The year 451 was a crucial one for the Church and for one of her saints, Leo, Patriarch (pope) of Rome. In that year, the fourth Ecumenical Council was convened in Chalcedon to continue wrestling with questions regarding the person of Christ, specifically the relationship of his humanity and his divinity.
The previous Council, held at Ephesus only 20 years earlier, had condemned Nestorius (Patriarch of Constantinople) for denying that Christ’s divinity and humanity were united, except in will, thus implying the existence of two persons – one human and one divine. Now, the pendulum swung too far in the opposite direction. An elderly monk of Constantinople, Eutyches – in his zeal to refute the earlier Nestorian heresy – taught that our Lord was not only one person, but that the human and divine were completely fused into one nature. He later compounded his heresy by asserting that there had been two natures before the Incarnation and one after.

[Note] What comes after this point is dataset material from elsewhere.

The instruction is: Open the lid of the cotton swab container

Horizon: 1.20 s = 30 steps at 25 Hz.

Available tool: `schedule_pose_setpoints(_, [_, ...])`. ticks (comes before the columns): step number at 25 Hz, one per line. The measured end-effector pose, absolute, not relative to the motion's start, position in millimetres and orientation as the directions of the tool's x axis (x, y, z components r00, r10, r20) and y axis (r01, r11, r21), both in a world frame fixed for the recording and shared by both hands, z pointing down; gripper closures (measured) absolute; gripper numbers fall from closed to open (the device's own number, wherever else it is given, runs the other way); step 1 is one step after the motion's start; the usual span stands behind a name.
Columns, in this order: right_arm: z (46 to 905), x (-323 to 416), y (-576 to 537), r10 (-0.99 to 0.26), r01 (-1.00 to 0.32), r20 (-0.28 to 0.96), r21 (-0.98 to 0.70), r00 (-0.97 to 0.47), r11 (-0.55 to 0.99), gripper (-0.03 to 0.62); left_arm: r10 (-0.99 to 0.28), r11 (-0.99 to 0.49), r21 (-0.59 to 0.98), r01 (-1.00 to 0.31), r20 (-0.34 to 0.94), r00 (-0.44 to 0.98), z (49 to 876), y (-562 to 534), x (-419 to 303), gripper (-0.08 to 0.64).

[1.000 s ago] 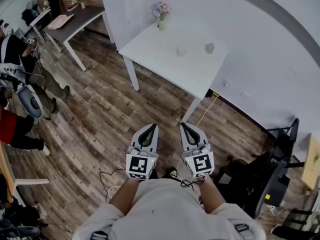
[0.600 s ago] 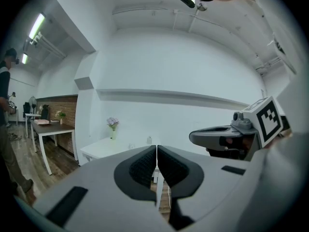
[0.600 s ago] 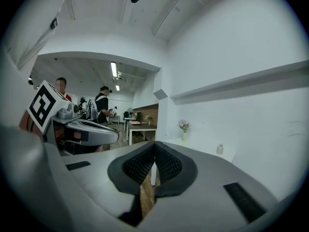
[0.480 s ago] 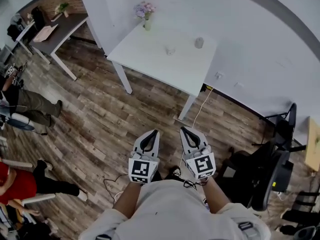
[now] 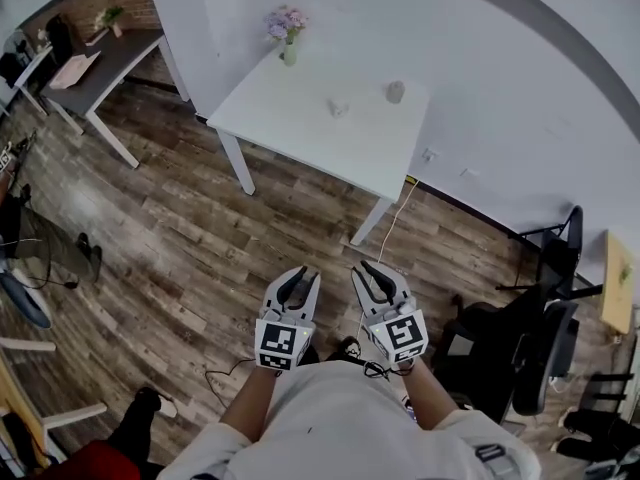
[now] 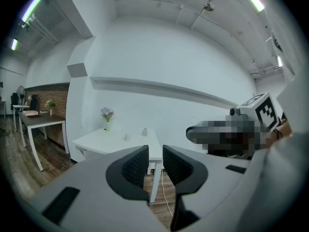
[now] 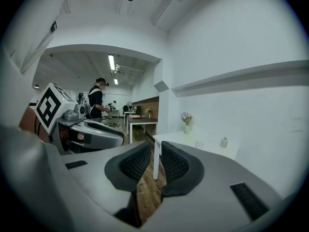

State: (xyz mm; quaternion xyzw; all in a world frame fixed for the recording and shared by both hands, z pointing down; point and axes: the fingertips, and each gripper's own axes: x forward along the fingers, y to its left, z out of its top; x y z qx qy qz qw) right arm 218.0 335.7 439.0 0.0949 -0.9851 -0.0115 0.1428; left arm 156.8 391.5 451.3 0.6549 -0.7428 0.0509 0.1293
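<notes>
The left gripper and the right gripper are pointing forward side by side, close against the person's body. Both are released and empty. Their jaws have just been opening and are standing slightly apart, with nothing between them.

A wooden floor is stretching out beneath and beyond them. A white desk is standing against the white wall, well apart from both grippers on the far side.

What looks to be the cotton swab container, a small clear box, is sitting near the middle of the desk. A small grey bottle is standing to its right. A vase of flowers is standing at the far left corner.

The task appears not yet begun. The lid is too small to make out, and nothing is touching the box. Walking over, steadying the box and lifting the lid all seem left to do.

The floor between the person and the desk is lying open. A cable is trailing by the desk's near right leg, and a black chair is crowding the right side.
</notes>
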Motion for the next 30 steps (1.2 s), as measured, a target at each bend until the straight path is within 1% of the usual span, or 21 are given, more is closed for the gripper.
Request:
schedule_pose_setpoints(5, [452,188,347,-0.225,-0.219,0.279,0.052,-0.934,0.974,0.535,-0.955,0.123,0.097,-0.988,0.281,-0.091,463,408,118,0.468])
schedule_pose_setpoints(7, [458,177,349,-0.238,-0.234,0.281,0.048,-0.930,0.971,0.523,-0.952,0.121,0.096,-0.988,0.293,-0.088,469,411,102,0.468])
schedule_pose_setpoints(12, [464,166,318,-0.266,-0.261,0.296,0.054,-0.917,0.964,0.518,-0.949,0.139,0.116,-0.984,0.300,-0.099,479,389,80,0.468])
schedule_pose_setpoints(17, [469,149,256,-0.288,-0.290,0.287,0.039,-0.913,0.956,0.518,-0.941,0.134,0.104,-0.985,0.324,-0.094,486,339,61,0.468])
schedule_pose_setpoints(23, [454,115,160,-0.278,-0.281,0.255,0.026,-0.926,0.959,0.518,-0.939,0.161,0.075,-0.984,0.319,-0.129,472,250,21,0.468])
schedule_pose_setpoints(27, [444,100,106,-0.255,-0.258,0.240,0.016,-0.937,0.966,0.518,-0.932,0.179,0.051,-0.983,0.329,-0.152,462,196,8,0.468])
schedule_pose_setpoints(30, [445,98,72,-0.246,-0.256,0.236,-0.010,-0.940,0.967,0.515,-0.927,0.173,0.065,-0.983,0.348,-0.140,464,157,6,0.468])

Pope Leo was a staunch defender of the Orthodox belief that our Lord and Savior Jesus Christ was one person, of two natures – fully human and fully divine. A Tuscan by birth, Leo had served as a deacon in Rome with Popes Celestine I and Sixtus II. During that time, he corresponded on this subject with Patriarch Cyril of Alexandria, the strongest opponent of Nestorius, and St. John Cassian had dedicated a treatise on the Incarnation to Leo. So when he received the summons to the Council, Leo wrote his own treatise (known as the “tome of Leo”) clearly articulating the Orthodox belief. Leo himself was unable to leave Rome, which was in danger of attack by barbarians, but he sent legates, who were given a place of honor, representing the successor of Peter.
The Bishops and other delegates gathered in the Church of St. Euphemia, with the imperial officers seated in the center and the Book of Gospels in a prominent place. When St. Leo’s tome was read, the bishops all cried, “This is the faith of the Fathers and the Apostles. Peter has spoken through Leo.” After fourteen sessions, the Council ended with the Bishops acknowledging the Orthodox belief concerning the person of Christ by putting their signatures to the Council documents, including St. Leo’s letter.

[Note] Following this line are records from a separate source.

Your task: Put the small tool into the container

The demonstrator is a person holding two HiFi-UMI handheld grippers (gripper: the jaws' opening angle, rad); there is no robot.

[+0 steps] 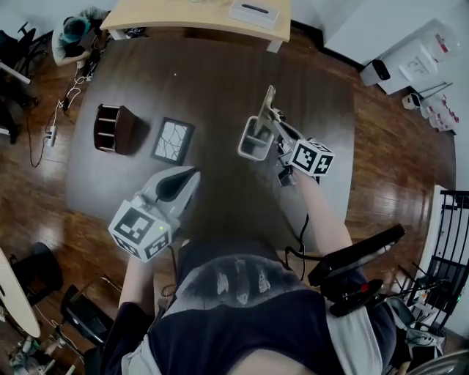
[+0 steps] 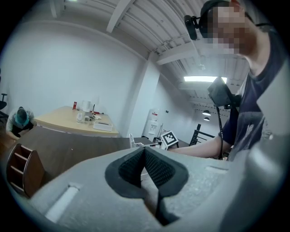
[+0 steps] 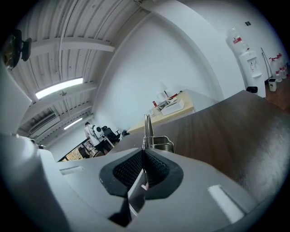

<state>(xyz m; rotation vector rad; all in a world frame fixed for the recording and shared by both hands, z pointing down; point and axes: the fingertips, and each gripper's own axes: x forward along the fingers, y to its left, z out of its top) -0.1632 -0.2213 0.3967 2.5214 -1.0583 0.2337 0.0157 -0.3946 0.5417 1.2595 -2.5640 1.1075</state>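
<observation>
My right gripper (image 1: 275, 121) is shut on a thin flat metal tool (image 1: 269, 102) that sticks out past the jaws, tilted up over the far rim of a white mesh container (image 1: 254, 139). In the right gripper view the tool (image 3: 147, 129) rises from the closed right gripper (image 3: 144, 156), with the container's rim (image 3: 162, 144) just beyond. My left gripper (image 1: 187, 173) hovers over the table's near left, shut, with nothing between its pads (image 2: 156, 170).
A brown wooden organiser (image 1: 113, 128) and a framed patterned tile (image 1: 172, 139) sit left of the container on the dark table (image 1: 212, 80). A beige desk (image 1: 198, 18) with a white box stands behind. A person crouches on the floor at far left (image 1: 73, 33).
</observation>
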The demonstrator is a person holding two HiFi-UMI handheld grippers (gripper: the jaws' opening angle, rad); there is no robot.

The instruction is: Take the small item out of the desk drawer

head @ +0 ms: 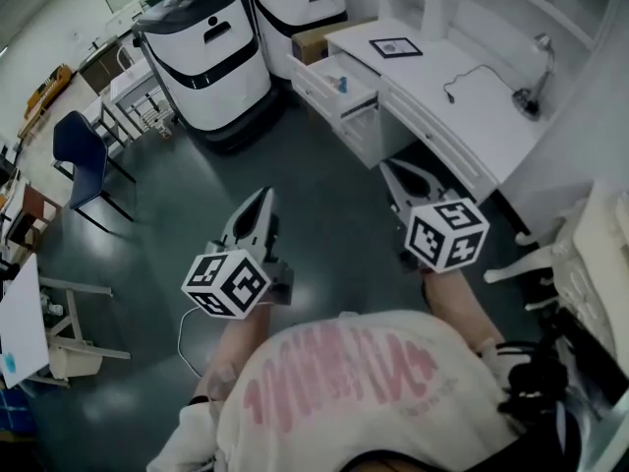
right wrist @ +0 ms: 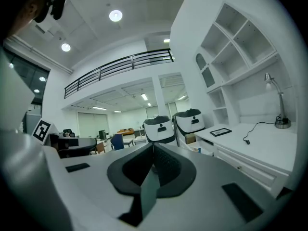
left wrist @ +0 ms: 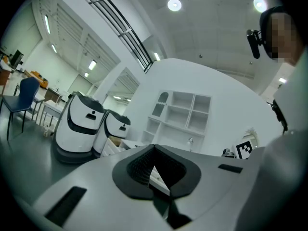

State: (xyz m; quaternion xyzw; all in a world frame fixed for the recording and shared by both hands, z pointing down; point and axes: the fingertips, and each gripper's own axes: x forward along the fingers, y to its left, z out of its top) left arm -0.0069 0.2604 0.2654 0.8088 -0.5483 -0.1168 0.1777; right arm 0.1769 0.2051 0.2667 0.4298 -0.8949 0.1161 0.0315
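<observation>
Filling the upper right of the head view, a white desk [head: 472,116] with a shelf hutch is standing against the wall. Two white-and-black machines [head: 206,52] are parking just beside the desk's far end, and a blue chair [head: 81,146] is sitting well apart from the desk, beyond them. A person in a white shirt [head: 344,382] is facing the desk; the pink print on the shirt is blurring past reading.

The left gripper [head: 263,197] and the right gripper [head: 393,168] are pointing toward the desk, both short of it, each carrying a cube of black-and-white square markers and no legible words. Both are keeping their jaws pressed together with nothing between them, as each gripper view shows.

One desk drawer [head: 319,67] is standing open near the machines, with a cardboard box [head: 314,42] just behind it. On the desktop a desk lamp [head: 536,72] is trailing a black cable [head: 482,69] toward a dark picture frame [head: 395,47].

Only the head view is showing the drawer's inside, where the small blue item [head: 342,84] is lying. The left gripper view is taking in the hutch shelves above the desk; the right gripper view is adding a railed balcony [right wrist: 120,66] far beyond the desk.
</observation>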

Meanwhile, back in Rome, St. Leo was called upon to make a defense of a different kind. Since the first sacking of Rome by Alaric the Visigoth in 410, bands of fierce barbarian invaders had swarmed across Italy, Gaul, and Germany, seeking food and land and burning everything in their path. The fiercest of these tribes was that of the Huns, whose cruel leader, Attila, led his army of horsemen on a campaign of destruction, heading for Rome. As there were no imperial forces to protect them, the Pope went out to the city gates, dressed in his vestments, to negotiate with Attila. The barbarian was impressed with the Pope’s bravery, but Leo was also aided in his efforts by Ss Peter and Paul, who appeared to Attila in a vision, standing behind Leo. Attila accepted tribute money and turned away from Leo and Rome, averting a disaster for the people. Two year later, Rome was attacked, this time by the Vandals, and Leo again negotiated to save the city from complete destruction.

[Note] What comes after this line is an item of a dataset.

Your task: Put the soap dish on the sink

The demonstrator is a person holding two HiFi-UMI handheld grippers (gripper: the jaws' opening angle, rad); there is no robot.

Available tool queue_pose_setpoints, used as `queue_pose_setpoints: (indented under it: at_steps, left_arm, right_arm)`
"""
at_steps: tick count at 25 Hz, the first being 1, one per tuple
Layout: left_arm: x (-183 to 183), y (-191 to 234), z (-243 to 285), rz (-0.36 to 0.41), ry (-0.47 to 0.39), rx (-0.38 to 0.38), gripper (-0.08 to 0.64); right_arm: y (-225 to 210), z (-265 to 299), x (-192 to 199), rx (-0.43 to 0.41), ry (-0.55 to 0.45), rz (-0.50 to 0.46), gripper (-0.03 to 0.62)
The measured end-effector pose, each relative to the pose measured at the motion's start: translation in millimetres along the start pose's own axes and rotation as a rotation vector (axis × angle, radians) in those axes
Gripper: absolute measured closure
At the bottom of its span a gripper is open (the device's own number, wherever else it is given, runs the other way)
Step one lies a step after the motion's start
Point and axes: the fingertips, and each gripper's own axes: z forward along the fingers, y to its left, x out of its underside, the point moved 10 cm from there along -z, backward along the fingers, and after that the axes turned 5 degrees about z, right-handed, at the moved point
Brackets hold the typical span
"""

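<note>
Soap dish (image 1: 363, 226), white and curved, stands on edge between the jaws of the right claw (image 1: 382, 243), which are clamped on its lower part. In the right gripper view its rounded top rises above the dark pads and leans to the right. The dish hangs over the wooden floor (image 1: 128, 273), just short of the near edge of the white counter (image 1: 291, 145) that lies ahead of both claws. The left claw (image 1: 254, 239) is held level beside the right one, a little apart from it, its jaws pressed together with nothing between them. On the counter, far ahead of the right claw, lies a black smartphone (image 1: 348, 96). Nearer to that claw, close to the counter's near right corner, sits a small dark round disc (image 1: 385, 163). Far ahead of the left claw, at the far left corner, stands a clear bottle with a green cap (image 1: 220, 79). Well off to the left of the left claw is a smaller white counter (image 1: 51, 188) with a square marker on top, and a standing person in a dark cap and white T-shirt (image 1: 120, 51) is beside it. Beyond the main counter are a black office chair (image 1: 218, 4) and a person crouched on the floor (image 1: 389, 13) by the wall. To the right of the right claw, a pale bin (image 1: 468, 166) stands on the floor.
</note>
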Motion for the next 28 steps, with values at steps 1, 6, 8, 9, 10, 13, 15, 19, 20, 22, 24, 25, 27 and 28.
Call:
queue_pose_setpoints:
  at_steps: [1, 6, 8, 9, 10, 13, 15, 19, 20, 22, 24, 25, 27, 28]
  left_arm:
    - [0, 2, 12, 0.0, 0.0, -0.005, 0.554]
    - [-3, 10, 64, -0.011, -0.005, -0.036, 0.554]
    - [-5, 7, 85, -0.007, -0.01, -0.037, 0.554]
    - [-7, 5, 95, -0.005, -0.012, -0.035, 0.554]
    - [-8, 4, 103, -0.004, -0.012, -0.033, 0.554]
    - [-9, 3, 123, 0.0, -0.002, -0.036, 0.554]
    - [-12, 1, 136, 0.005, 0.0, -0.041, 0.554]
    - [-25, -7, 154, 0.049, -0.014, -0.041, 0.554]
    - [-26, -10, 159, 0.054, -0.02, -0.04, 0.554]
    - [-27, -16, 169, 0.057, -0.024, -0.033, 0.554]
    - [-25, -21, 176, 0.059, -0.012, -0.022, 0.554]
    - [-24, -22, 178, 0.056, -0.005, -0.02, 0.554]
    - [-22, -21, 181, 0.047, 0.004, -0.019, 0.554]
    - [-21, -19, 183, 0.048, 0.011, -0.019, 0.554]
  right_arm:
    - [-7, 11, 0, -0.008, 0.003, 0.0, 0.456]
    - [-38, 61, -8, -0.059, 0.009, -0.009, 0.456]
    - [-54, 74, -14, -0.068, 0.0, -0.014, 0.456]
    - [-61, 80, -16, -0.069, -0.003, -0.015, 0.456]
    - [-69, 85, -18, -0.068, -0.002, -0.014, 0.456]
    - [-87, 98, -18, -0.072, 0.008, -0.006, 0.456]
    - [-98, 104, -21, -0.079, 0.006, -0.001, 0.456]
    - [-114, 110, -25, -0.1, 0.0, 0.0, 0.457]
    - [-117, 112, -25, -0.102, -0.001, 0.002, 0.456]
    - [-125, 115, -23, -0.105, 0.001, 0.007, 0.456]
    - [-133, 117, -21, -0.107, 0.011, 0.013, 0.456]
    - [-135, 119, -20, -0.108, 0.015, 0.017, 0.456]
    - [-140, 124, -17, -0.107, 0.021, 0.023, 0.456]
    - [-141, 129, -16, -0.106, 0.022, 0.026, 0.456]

Many letters and sermons of St. Leo survive to this day, and these documents provide us with a picture of his loving care of his flock and with invaluable evidence of the Western Orthodox liturgical practices of his time. He is believed to be the author of some of the prayers in the Sacramentary which is named for him (the “Leonine Sacramentary”).
After serving as Pope for twenty years, St. Leo, near death, spent his last days praying before the tomb of St. Peter. He entered into rest in the year 461 and we honor his blessed memory on April 11. May God give us wisdom and strength, through the intercession of holy Leo, to keep and defend the Orthodox faith.